What was your first impulse for completing the sentence up top?  If it was option 1 or option 2, you’re hardly alone.  I’m pretty sure those were the kind of thoughts that popped into my mind first.  Of course they were!  Many of us are conditioned from the time we’re young to tough it out, keep going for the next prize, and do what others expect of us.  So we’re burdened with automatic negative thoughts that tell us we’re not measuring up or we’re not enough.

Ultimately, I arrived at option 3. I’ve just been admiring Simone Biles’s decision more and more.  I am astounded by the courage it must have taken to set those boundaries and do what’s best for her well-being.

Here’s the thing:  we all face these kinds of decisions, every day.

We feel pressure to work more hours than we want to, at an intensity we can’t sustain.  We get stuck in the “false dichotomy between personal well-being and professional excellence.”  And we resign ourselves to the status quo, assuming that we cannot possibly bring about change.

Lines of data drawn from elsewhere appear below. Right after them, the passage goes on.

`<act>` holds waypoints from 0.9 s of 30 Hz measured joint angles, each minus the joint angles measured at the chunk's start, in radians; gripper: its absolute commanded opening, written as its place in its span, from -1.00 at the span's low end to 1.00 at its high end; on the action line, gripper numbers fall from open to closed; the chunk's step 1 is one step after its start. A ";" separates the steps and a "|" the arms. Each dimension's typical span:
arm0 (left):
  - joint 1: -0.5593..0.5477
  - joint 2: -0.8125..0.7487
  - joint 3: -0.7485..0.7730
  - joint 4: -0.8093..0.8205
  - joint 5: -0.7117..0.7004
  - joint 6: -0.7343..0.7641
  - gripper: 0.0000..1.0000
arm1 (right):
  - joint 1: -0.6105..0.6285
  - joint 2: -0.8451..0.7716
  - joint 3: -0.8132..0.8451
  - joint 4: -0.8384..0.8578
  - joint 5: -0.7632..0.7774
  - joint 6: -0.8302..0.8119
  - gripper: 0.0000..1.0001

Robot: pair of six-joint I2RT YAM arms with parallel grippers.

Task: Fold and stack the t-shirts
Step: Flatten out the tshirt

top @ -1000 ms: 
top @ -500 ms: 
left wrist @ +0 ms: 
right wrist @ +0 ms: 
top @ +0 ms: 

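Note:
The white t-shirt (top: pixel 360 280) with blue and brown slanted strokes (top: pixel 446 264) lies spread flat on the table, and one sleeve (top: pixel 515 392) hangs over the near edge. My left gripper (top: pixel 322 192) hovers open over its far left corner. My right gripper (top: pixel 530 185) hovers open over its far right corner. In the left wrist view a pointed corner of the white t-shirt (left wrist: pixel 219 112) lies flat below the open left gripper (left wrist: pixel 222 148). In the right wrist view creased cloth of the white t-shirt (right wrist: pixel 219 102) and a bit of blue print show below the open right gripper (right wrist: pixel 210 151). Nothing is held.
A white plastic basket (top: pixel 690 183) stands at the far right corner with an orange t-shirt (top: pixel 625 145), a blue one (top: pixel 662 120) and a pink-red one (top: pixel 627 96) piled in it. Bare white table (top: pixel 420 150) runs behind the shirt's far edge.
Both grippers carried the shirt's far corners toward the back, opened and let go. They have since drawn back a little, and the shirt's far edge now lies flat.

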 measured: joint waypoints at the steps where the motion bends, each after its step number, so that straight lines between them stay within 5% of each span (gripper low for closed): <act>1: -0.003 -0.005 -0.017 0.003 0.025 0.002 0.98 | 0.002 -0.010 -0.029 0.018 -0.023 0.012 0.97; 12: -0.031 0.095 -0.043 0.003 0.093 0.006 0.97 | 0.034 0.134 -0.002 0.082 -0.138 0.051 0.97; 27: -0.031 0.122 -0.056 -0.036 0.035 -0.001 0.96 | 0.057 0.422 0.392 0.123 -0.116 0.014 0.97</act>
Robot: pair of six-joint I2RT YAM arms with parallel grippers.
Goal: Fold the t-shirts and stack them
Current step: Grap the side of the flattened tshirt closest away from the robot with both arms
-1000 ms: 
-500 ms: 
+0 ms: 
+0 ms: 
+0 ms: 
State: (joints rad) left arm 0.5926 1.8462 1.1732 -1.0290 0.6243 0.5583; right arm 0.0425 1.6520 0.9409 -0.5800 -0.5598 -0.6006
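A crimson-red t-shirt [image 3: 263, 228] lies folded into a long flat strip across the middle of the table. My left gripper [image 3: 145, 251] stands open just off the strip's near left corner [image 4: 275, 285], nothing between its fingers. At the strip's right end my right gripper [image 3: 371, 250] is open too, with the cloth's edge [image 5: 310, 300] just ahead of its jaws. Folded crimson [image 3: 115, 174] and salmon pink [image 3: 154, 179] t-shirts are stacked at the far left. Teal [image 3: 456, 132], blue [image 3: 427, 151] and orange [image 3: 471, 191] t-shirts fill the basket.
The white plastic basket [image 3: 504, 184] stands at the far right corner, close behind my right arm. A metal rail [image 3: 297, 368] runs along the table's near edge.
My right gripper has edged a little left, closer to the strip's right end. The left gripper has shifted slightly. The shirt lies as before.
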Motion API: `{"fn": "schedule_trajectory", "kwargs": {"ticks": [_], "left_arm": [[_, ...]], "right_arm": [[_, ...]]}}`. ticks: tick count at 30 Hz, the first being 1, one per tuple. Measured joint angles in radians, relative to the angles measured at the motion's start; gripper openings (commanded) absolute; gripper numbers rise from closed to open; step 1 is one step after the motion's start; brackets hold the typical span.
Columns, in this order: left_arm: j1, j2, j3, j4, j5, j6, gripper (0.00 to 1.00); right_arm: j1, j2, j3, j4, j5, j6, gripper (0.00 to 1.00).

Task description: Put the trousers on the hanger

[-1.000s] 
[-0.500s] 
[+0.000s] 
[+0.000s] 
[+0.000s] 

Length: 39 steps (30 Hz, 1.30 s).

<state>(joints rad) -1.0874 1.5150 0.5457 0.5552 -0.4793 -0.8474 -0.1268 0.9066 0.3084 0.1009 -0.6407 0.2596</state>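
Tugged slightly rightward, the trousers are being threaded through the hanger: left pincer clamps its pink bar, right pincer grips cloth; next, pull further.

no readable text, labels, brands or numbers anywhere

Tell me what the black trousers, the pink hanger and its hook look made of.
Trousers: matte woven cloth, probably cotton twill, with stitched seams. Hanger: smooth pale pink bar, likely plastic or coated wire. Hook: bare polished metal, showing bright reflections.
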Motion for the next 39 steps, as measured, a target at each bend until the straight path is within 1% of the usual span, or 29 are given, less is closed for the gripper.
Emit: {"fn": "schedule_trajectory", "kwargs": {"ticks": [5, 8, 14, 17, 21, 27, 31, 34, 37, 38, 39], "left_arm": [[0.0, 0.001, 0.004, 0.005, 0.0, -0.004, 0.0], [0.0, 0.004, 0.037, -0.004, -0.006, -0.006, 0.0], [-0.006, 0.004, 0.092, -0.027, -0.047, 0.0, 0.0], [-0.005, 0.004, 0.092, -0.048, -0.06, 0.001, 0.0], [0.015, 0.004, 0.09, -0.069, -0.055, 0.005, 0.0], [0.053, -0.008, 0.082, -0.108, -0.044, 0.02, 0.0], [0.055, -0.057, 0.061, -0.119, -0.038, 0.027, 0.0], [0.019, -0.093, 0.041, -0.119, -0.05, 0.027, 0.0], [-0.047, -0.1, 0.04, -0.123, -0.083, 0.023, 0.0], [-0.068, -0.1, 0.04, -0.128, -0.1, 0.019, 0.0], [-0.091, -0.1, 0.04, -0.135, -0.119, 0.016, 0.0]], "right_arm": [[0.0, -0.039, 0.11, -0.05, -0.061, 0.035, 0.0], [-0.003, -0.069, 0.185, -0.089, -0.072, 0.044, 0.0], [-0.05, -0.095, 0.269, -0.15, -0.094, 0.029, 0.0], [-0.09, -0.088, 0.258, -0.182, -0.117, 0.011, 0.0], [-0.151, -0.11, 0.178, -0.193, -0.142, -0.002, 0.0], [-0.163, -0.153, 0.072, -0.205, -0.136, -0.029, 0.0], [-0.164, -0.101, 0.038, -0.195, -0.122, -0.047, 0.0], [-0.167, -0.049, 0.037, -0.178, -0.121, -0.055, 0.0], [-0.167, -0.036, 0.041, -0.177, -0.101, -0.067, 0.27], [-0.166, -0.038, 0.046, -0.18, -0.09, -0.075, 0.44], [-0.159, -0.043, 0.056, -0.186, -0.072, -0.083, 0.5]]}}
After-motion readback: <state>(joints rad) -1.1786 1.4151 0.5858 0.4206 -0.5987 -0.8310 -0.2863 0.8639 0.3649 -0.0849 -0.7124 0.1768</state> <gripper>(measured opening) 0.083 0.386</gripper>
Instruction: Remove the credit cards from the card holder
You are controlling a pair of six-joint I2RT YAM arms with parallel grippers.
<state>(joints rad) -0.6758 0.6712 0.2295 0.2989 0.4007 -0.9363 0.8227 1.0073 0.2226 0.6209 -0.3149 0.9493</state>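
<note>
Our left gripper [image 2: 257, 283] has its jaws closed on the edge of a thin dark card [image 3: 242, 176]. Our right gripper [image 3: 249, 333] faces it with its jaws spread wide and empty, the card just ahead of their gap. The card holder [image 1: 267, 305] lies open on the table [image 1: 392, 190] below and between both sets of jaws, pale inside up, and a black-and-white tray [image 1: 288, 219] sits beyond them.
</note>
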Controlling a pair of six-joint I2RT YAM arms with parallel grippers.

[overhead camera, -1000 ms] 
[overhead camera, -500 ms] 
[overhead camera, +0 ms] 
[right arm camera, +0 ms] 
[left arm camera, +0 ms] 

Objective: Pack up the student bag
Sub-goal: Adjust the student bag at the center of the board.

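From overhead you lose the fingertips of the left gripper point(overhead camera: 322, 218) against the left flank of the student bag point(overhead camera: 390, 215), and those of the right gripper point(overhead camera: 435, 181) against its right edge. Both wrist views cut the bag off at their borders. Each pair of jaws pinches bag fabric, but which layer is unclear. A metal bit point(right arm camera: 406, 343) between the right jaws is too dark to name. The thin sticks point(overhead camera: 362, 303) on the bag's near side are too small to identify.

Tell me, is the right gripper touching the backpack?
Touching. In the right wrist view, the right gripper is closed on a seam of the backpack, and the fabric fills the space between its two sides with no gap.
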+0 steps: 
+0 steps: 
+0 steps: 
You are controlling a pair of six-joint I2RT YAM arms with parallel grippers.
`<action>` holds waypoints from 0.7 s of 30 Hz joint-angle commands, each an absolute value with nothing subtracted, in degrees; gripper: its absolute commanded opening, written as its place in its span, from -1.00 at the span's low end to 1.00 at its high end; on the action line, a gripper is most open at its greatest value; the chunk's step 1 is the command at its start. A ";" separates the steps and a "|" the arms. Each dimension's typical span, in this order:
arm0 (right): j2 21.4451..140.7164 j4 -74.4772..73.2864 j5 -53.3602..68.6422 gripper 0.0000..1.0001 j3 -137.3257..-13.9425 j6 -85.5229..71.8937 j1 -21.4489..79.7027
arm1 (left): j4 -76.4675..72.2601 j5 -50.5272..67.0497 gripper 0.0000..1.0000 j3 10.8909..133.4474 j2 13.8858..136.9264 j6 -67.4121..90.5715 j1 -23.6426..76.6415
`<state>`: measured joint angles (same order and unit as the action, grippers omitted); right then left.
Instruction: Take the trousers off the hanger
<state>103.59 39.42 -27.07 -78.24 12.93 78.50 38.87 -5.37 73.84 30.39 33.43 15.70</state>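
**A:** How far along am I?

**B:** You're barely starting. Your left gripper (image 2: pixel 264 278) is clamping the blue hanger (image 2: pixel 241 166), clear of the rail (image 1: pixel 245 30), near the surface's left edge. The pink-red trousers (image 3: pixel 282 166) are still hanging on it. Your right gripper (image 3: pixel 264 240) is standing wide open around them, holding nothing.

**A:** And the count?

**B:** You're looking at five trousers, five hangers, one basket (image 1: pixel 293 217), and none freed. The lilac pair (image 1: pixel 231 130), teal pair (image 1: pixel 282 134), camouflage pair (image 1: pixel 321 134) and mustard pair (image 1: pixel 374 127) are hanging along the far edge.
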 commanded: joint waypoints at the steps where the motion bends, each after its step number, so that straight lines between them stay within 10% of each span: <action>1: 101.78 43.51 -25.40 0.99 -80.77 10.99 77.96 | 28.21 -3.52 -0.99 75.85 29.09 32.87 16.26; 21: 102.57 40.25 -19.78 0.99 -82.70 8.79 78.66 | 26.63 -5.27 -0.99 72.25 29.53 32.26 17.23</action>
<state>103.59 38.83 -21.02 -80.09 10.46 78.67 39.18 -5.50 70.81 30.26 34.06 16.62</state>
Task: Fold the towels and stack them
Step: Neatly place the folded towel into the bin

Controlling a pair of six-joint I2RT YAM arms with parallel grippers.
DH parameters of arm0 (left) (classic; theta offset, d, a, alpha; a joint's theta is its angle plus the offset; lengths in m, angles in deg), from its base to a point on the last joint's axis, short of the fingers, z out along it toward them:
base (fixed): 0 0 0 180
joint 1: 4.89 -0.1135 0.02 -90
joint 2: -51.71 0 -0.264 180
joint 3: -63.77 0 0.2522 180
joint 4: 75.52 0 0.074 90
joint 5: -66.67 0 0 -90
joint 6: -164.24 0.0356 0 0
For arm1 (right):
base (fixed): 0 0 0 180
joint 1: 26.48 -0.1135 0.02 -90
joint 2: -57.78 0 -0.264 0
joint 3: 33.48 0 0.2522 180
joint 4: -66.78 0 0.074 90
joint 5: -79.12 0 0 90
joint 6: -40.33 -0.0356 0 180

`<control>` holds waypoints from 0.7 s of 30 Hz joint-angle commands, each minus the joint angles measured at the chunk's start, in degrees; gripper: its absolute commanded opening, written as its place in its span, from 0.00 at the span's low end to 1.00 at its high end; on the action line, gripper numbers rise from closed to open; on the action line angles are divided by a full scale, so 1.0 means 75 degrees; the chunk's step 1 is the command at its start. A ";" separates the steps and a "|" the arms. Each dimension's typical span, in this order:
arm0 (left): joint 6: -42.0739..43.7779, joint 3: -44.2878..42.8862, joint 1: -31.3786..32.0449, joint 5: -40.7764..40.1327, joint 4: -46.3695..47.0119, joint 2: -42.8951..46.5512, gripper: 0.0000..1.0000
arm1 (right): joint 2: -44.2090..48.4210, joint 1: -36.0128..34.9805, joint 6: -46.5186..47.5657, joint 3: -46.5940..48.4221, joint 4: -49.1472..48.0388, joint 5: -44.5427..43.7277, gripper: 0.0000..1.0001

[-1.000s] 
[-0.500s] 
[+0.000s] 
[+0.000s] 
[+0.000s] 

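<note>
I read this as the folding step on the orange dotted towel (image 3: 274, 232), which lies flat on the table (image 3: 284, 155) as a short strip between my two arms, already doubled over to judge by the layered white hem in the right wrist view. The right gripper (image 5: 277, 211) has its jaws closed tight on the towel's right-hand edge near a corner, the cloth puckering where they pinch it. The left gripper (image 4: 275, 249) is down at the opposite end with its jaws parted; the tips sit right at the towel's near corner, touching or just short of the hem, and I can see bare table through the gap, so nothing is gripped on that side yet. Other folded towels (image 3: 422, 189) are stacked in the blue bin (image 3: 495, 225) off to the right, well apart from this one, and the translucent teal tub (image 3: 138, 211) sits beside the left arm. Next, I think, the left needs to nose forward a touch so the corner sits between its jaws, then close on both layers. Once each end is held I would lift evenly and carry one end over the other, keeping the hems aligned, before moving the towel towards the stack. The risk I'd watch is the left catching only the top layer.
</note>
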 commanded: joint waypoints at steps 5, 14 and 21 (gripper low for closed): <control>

Or we overcomplicate our personal lives, allowing the endless stream of obligations and expectations and urgent demands to invade every corner of our schedule.  Until we collapse into bed at night, exhausted, wondering where the day went and vowing that tomorrow will be different — that we’ll make the time to exercise, or have lunch with a friend, or read that book gathering dust on the nightstand.

Part of creating the “Next Normal Fresh Start” is understanding when we need to walk away from the gold.  (Well, metaphorically speaking, of course.  Unless, in my case, they’re handing out medals for “last one picked in gym class.”)

Recognizing when we reach a choice point, and having the courage and conviction to “nope out.”

Being mindful enough to ask ourselves, what is the best thing I can do from here?  And then doing it.  Because we realize that we can.